All schemes produce bit-exact output (0 ULP difference) against PyTorch reference implementations, verified on real models.

§NPZ/NPY Parsing

Feature-gated behind npz. Custom NPY header parser with bulk read_exact — zero per-element deserialization for LE data on LE machines. Supports F16, BF16, F32, F64, all integer types, and Bool. 3,586 MB/s on a 302 MB file (1.3× raw I/O overhead).

§PyTorch .pth Parsing

Feature-gated behind pth. Minimal pickle VM (~36 opcodes) with security allowlist. Memory-mapped I/O with zero-copy Cow::Borrowed tensor data.
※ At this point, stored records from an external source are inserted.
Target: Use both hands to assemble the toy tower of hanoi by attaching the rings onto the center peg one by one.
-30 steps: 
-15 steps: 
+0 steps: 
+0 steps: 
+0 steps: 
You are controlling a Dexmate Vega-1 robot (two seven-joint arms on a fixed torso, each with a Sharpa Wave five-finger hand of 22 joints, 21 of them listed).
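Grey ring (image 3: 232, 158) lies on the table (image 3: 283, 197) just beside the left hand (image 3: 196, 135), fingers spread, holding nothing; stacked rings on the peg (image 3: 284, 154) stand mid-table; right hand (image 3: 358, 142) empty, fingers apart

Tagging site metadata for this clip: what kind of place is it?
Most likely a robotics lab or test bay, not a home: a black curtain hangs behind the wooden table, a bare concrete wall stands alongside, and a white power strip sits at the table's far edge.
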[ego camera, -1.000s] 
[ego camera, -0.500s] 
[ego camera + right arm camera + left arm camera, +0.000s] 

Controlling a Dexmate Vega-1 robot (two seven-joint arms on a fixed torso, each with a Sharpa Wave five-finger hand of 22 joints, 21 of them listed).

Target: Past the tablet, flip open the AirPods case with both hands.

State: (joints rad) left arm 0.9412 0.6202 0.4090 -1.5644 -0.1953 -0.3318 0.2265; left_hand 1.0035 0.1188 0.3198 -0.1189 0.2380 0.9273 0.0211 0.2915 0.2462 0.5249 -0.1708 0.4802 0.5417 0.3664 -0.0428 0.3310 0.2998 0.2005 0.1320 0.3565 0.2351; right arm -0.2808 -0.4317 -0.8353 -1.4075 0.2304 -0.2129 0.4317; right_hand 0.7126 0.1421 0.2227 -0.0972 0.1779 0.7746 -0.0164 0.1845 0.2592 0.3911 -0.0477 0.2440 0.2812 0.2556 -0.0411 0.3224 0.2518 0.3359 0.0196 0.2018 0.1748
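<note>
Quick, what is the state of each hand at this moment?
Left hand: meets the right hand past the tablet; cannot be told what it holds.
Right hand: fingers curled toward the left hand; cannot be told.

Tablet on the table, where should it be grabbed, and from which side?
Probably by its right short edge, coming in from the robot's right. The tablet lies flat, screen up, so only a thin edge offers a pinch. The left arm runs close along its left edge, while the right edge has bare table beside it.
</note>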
Lossless .pth.safetensors conversion. 11–31× faster than torch.load() on torchvision models.

§Quick Start

use anamnesis::{parse, TargetDtype};

let model = parse("model-fp8.safetensors")?;
let info = model.inspect();
println!("{info}");

model.remember("model-bf16.safetensors", TargetDtype::BF16)?;

§Architecture

  • parse() — read a .safetensors file into a ParsedModel
  • ParsedModel::inspect — derive format, tensor counts, and size estimates from the header (zero I/O)
  • ParsedModel::remember — dequantize all quantized tensors to BF16 and write a standard .safetensors file
  • parse_npz() — read an .npz archive into a HashMap<String, NpzTensor> (requires npz feature)
  • parse_pth() — parse a PyTorch .pth file into a ParsedPth with zero-copy tensors() (requires pth feature)
  • pth_to_safetensors() — lossless .pth.safetensors conversion (requires pth feature)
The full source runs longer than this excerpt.